--- AVAILABLE DATA Enclosed Below ---
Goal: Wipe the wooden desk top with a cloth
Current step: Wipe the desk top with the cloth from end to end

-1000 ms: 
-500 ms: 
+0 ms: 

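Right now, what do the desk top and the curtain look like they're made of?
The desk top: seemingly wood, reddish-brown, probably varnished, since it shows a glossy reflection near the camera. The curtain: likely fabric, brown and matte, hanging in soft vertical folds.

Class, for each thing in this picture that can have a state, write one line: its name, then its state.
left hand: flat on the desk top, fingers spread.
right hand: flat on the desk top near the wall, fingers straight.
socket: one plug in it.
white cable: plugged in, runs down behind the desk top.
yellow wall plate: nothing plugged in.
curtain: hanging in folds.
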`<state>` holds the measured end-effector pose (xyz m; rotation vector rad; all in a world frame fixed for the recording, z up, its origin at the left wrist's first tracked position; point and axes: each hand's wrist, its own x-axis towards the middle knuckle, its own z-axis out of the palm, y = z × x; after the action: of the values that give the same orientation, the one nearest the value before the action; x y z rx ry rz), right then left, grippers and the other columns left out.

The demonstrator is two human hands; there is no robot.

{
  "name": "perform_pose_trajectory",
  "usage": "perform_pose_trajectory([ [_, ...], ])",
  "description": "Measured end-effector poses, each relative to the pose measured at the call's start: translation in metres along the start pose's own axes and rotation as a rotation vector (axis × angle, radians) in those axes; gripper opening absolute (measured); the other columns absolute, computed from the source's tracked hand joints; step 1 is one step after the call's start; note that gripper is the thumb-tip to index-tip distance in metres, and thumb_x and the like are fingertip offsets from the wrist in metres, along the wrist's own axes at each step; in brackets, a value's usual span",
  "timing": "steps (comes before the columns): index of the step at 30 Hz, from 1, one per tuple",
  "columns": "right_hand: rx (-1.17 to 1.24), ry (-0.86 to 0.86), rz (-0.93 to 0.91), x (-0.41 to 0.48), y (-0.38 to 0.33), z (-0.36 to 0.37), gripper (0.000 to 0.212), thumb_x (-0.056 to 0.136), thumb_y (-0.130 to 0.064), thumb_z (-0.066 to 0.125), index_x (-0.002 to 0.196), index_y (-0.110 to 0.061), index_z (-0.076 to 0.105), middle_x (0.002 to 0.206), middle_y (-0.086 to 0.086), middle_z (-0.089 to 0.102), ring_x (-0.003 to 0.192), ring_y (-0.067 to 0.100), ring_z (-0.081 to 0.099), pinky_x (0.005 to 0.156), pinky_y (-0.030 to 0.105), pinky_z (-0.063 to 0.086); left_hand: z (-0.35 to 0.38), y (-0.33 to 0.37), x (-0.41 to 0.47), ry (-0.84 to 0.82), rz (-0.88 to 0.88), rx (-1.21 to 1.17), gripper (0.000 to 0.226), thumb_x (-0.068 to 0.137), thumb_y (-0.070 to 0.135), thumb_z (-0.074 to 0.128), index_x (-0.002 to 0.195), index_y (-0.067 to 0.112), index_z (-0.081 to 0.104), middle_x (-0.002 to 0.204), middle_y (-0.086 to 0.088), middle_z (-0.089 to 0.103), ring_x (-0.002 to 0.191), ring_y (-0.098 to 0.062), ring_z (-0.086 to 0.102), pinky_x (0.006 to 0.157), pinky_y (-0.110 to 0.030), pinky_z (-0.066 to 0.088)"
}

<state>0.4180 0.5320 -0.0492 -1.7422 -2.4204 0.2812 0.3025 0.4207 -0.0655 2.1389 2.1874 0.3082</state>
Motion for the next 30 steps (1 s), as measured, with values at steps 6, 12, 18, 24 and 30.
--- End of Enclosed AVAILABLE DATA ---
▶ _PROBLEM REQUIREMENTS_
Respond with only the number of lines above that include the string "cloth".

▶ _SOLUTION TO THIS PROBLEM_
2